Mae gave him an incredulous look. “You knew there was a goddess like that and didn’t make the connection?”
“That applies to a hundred gods around the world,” he shot back. “I didn’t know which one it was. Death and battle are pervasive themes in the human experience.” He turned back to a scowling Callista. “She’s tied to other things too.”
“Silver and moonlight?” suggested Mae wryly. “And crows?”
“Yes,” he admitted. “And cows too, weirdly. Some also theorized she was a triple goddess and would’ve possessed other attributes through her different aspects.”
“Not in the beliefs of her recent followers,” said Callista. “They were—are—focused on her darker parts. They prefer power over enlightenment.”
“How do you know so much?” asked Mae suspiciously.
“Because Amarantha is a warrior goddess, and I make it my business to know about rivals.”
“I thought Amarantha was a goddess of magic.”
“She’s both.” Impatient, Callista fixed her dark gaze on Justin. “You have to stop the Morrigan. Her people will kill again.”
“I know they will! What do you think I’m trying to do here?” he asked. “If you know so much, where are they?”
Callista looked sheepish. “I don’t know. On a Celtic grant probably.”

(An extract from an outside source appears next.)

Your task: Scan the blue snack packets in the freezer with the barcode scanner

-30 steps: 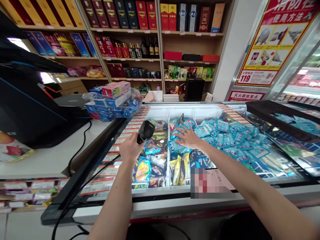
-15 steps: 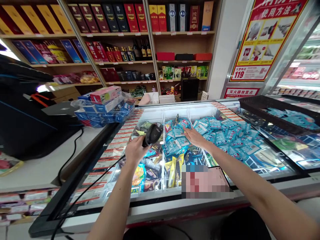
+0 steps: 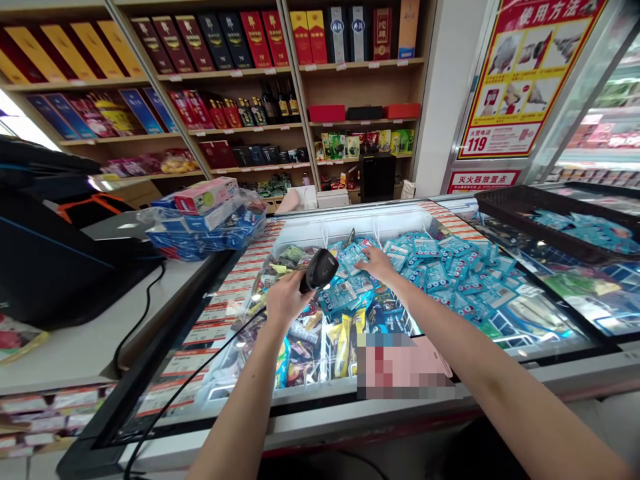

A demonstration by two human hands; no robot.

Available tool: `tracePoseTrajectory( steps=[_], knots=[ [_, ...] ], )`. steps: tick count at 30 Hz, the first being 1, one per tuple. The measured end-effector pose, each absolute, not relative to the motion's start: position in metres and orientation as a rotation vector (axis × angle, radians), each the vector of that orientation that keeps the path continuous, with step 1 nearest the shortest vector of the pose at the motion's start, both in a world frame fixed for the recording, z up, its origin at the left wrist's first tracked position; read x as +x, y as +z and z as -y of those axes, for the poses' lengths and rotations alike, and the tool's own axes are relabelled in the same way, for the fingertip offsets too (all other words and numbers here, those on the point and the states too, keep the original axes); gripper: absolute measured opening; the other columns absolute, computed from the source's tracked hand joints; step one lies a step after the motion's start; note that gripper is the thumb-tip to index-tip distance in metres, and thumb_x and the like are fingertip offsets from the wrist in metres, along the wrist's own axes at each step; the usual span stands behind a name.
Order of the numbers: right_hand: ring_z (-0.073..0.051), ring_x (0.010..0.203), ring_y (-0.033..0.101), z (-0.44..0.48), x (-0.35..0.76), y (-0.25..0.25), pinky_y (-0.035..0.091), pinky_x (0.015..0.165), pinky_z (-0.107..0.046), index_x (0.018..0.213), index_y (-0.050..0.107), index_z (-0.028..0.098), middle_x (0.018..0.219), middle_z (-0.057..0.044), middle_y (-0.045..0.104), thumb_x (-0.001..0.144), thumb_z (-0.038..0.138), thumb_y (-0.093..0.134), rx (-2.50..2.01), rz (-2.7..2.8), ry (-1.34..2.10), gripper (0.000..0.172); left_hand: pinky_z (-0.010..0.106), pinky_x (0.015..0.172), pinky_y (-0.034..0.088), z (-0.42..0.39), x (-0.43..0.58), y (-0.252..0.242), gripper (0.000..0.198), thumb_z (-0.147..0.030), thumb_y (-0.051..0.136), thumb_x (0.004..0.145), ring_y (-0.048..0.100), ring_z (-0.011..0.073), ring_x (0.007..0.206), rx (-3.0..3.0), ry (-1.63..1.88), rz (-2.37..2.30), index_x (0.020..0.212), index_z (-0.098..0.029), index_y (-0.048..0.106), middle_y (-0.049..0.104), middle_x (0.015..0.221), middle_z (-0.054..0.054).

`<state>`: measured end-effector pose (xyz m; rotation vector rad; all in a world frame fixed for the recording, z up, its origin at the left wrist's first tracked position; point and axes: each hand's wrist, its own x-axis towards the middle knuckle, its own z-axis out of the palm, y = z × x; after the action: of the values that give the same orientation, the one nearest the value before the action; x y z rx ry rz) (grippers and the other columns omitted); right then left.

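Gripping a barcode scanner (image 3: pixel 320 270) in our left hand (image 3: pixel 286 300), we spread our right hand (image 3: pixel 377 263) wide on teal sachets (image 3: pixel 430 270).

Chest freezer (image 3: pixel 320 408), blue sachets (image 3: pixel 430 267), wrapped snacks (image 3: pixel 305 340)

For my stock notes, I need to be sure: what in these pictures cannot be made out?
Head view:
Printing on the blue packets is too small to read.
The handle of the scanner is hidden by the left hand.
Packets under the right hand are hidden by it.
A pixelated patch blurs what lies behind it.
The black tray is cut off by the right edge.
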<state>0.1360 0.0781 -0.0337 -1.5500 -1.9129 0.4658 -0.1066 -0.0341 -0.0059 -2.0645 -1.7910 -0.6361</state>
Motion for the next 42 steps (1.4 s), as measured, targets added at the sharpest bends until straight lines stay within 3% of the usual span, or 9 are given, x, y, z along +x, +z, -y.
tracePoseTrajectory(
  steps=[4, 8, 15, 20, 25, 28, 42],
  knots=[
    [-0.016, 0.075, 0.06, -0.071, 0.156, -0.029, 0.052, 0.066, -0.032, 0.104, 0.059, 0.019, 0.091, -0.003, 0.062, 0.074, 0.037, 0.055, -1.342, 1.64, 0.571, 0.035, 0.025, 0.061, 0.039, 0.031, -0.095, -0.001, 0.036, -0.044, 0.053, 0.076, 0.062, 0.0205, 0.088, -2.113, -0.609, 1.769, 0.102, -0.022, 0.061, 0.067, 0.101, 0.004],
    [-0.014, 0.061, 0.058, -0.052, 0.184, -0.019, 0.05, 0.048, -0.028, 0.107, 0.058, 0.022, 0.086, -0.003, 0.059, 0.079, 0.042, 0.047, -1.279, 1.526, 0.52, 0.036, 0.026, 0.062, 0.039, 0.025, -0.073, 0.008, 0.034, -0.041, 0.055, 0.075, 0.061, 0.0212, 0.089, -2.147, -0.648, 1.746, 0.103, -0.023, 0.06, 0.067, 0.1, 0.004],
    [-0.018, 0.058, 0.063, -0.032, 0.215, -0.033, 0.051, 0.051, -0.031, 0.116, 0.048, 0.02, 0.088, -0.006, 0.061, 0.085, 0.044, 0.04, -1.311, 1.421, 0.475, 0.04, 0.026, 0.063, 0.039, 0.019, -0.036, 0.004, 0.032, -0.041, 0.055, 0.075, 0.061, 0.0209, 0.09, -2.239, -0.71, 1.719, 0.1, -0.023, 0.06, 0.066, 0.097, 0.004],
    [-0.019, 0.069, 0.066, -0.052, 0.219, -0.044, 0.055, 0.064, -0.034, 0.122, 0.04, 0.019, 0.089, -0.004, 0.066, 0.073, 0.029, 0.054, -1.287, 1.385, 0.63, 0.052, 0.026, 0.062, 0.038, 0.018, -0.04, -0.007, 0.033, -0.042, 0.055, 0.075, 0.061, 0.0208, 0.088, -2.27, -0.681, 1.701, 0.102, -0.024, 0.06, 0.066, 0.098, 0.004],
    [-0.016, 0.063, 0.065, -0.055, 0.22, -0.046, 0.056, 0.057, -0.031, 0.103, 0.052, 0.017, 0.081, -0.002, 0.066, 0.07, 0.03, 0.057, -1.151, 1.335, 0.761, 0.036, 0.025, 0.063, 0.039, 0.017, -0.044, -0.006, 0.034, -0.043, 0.056, 0.074, 0.062, 0.0199, 0.088, -2.28, -0.767, 1.685, 0.101, -0.022, 0.059, 0.066, 0.101, 0.004],
    [-0.015, 0.053, 0.063, -0.05, 0.219, -0.045, 0.054, 0.047, -0.03, 0.104, 0.054, 0.017, 0.08, -0.003, 0.066, 0.071, 0.034, 0.058, -1.155, 1.318, 0.761, 0.037, 0.025, 0.064, 0.039, 0.019, -0.041, -0.005, 0.032, -0.042, 0.055, 0.075, 0.062, 0.0196, 0.086, -2.314, -0.787, 1.665, 0.099, -0.022, 0.06, 0.067, 0.096, 0.004],
    [-0.016, 0.061, 0.064, -0.043, 0.212, -0.038, 0.056, 0.053, -0.031, 0.1, 0.056, 0.016, 0.076, -0.002, 0.063, 0.068, 0.033, 0.061, -1.136, 1.273, 0.755, 0.037, 0.025, 0.06, 0.035, 0.024, -0.03, -0.005, 0.023, -0.036, 0.058, 0.072, 0.061, 0.0184, 0.078, -2.38, -0.767, 1.623, 0.089, -0.021, 0.06, 0.065, 0.082, 0.002]
  ],
)
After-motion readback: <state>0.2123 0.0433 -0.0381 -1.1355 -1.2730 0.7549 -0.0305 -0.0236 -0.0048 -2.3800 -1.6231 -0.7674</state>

“Very helpful,” he grumbled.
One thing that made plebeians scornful of patricians was that at times it was really hard to define a genetic profile for an ethnic group. Sometimes the genes were telling. Often, castes went by phenotype, which could make things messy when a nationality could have any number of features. The Celtic castes were all over the place on their true ancestral appearances. Some argued for a light-haired, fair-skinned presence while others insisted the Celtic people had migrated from Iberia and had darker looks. The competing Irish castes—the Erinians and Hibernians—were particularly dysfunctional. Half the time, the traits a caste selected for seemed arbitrary. The Welsh caste had split the difference in accepted Celtic traits, and most citizens had pale skin, black hair, and dark blue or brown eyes. There were also two “meta” Celtic castes, which embraced multiple nationalities, much as the Nordics allowed all the Scandinavian regions and Finland.